Taos Spring Break – Part 3: Taos to Santa Fe

NOTE: Be sure to read the previous two posts about this trip to get some context for this one.

This will be a short “segue” post to launch us on the road home.  It had been a wonderfully successful time thus far and I was still “high” on the prospects of doing a workshop based in Taos. I also had taken a number of images I was pleased with but a failed card reader meant I couldn’t see them and it was like going back to the film days when I had to wait until I was home and could process them before I knew what I had for sure.

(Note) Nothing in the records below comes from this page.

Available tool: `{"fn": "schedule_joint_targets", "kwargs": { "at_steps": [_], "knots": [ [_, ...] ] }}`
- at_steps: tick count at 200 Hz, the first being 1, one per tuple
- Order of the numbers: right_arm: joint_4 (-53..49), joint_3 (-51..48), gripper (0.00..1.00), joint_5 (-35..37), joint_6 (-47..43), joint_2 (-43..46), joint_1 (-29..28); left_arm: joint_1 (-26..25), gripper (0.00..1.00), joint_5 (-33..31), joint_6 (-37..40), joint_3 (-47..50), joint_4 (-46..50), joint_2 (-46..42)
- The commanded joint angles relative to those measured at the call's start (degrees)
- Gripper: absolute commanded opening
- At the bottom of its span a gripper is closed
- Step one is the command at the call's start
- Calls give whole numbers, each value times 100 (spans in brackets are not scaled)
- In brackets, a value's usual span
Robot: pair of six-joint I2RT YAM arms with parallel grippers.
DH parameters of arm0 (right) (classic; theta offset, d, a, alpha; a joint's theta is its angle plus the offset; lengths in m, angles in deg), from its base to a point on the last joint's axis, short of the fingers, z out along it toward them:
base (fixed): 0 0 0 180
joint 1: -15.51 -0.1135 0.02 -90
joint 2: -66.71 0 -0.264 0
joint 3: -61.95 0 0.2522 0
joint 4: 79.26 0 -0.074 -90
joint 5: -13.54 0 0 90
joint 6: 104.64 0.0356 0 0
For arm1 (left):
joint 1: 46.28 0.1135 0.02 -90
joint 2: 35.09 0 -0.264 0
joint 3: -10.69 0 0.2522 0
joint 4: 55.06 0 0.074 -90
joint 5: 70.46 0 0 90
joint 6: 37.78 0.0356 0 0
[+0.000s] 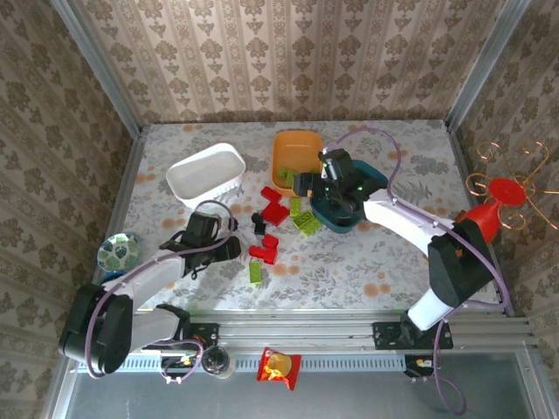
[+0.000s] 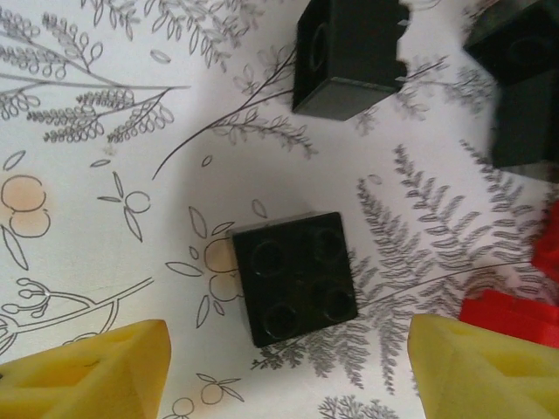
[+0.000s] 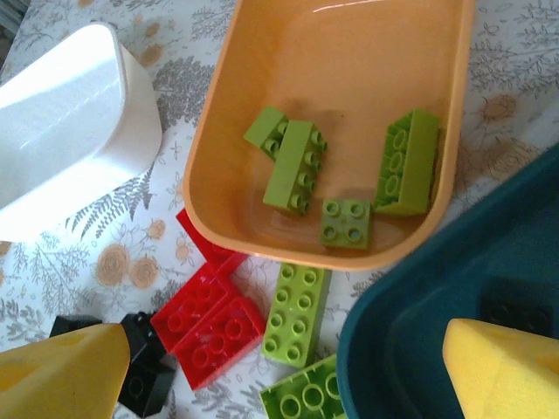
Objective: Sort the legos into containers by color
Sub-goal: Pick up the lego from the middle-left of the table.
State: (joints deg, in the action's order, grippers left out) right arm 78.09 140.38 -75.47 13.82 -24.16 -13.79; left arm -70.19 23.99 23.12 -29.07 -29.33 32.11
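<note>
In the left wrist view my left gripper [image 2: 288, 377] is open and low over the table. A black 2x2 lego [image 2: 294, 277] lies just ahead of its yellow fingers [image 2: 87, 375], not touching them. More black legos [image 2: 349, 52] and a red one [image 2: 511, 316] lie nearby. My right gripper [image 3: 279, 384] is open and empty above red legos [image 3: 210, 325] and a lime green lego [image 3: 297, 312] on the table. The orange tub [image 3: 218, 140] holds several green legos [image 3: 295, 166]. The white tub [image 1: 207, 175], the orange tub [image 1: 297, 155] and the teal tub [image 1: 371, 183] stand at the back.
A small round patterned dish [image 1: 119, 250] sits at the left edge. A red vase with wire ornaments [image 1: 489, 214] stands at the right. Loose legos [image 1: 265, 251] are scattered mid-table between the two grippers [image 1: 231, 249] [image 1: 306, 185]. The white tub [image 3: 70, 122] seems tipped.
</note>
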Motion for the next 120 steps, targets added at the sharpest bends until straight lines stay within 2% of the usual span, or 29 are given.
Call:
{"fn": "schedule_joint_targets", "kwargs": {
  "at_steps": [1, 23, 51, 87, 109, 120],
  "knots": [
    [202, -180, 94, 4, 45, 377, -32, 44, 71, -126, 121, -275, -96, 264],
    [210, -277, 94, 30, 45, 508, -32, 53, 63, -168, 138, -353, -231, 470],
    [169, -349, 94, 87, 10, 659, -23, 48, 47, -187, 150, -482, -307, 823],
    [125, -452, 94, 146, -30, 815, 11, -91, 38, -185, 142, -511, -405, 1099],
    [79, -544, 94, 171, -17, 916, 68, -194, 32, -255, 141, -580, -278, 937],
    [62, -638, 94, 188, 8, 1026, 111, -522, 31, -395, 195, -714, -80, 692]
  ]
}}
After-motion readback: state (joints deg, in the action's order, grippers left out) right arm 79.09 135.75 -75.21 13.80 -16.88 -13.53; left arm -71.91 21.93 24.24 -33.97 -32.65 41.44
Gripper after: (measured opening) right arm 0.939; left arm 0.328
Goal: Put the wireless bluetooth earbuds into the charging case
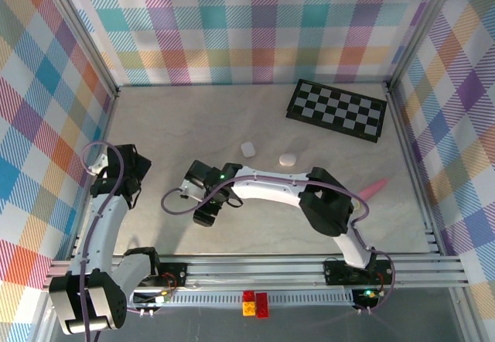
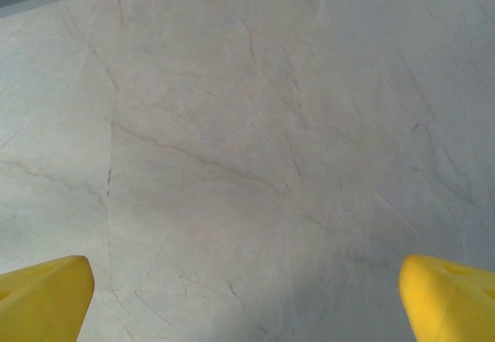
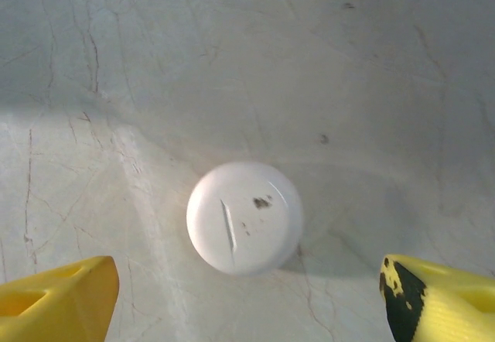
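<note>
Right claw point(image 3: 247, 284): apart, above charging case point(image 3: 245, 218)
Left claw point(image 2: 246, 284): apart, above counter point(image 2: 232, 125)
Risk: we expect the smooth case slipping sideways

Pastel plaid walls point(image 1: 232, 25) boxed in 3 sides, w/ metal corner posts point(image 1: 81, 36). Tabletop point(image 1: 178, 125) was pale beige, marble-look, thin dark veins thru it. Silver rails point(image 1: 255, 268) ran along the near edge. Light was soft & even, shadows faint.
</note>
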### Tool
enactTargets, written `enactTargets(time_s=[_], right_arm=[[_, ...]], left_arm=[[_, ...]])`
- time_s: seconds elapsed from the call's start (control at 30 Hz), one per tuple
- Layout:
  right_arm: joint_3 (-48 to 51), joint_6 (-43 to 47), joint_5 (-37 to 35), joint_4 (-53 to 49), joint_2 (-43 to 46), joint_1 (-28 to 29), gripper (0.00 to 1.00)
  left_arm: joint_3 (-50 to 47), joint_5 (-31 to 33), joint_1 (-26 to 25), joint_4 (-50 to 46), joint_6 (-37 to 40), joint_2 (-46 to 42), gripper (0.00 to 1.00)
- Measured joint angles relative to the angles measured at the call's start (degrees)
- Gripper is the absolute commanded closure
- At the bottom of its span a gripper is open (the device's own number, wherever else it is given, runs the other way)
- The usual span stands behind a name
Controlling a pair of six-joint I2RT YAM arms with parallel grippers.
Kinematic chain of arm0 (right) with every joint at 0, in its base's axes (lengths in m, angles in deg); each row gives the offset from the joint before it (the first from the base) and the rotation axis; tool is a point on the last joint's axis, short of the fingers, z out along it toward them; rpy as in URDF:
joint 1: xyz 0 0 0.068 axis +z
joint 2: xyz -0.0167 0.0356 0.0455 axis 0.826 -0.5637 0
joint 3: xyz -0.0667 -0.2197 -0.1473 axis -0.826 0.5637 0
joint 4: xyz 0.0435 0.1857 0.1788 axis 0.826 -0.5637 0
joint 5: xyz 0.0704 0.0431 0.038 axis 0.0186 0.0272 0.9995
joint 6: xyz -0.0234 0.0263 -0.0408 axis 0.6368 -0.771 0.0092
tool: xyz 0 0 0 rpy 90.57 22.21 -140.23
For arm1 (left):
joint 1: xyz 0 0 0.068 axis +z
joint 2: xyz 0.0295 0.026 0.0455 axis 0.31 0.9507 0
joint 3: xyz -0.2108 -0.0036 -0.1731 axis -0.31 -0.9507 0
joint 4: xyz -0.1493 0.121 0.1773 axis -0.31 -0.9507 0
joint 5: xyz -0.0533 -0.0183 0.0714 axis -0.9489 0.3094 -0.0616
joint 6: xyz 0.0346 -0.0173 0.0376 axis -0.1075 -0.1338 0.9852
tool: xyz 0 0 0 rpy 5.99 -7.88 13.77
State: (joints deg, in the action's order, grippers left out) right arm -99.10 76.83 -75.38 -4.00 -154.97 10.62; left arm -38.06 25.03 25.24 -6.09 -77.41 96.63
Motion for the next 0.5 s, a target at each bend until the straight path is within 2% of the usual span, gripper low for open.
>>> enactTargets(time_s=[0.3,0.5], right_arm=[[-8.37,0.79,-0.13,-5.38,-8.13,0.52,0.18],[-9.88,0.57,-0.7,-7.45,-10.43,0.52,0.31]], left_arm=[[-0.04,-1.7,0.48,-0.24,-0.2,-0.02,0.0],[-0.04,-1.84,0.48,-0.24,-0.2,-0.02,0.0]])
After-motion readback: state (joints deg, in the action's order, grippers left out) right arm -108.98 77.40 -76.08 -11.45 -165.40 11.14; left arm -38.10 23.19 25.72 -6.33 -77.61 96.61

But it had also been more or less non-stop with a lot of driving.  This day however, was different.  The only thing scheduled was a leisurely drive back to Santa Fe then relaxing, perhaps having a chance to read some of the material I was given by the Mabel Dodge Luhan House, until having dinner that evening with my old friend Jim (that was the subject of some posts on my visit to see him several years ago).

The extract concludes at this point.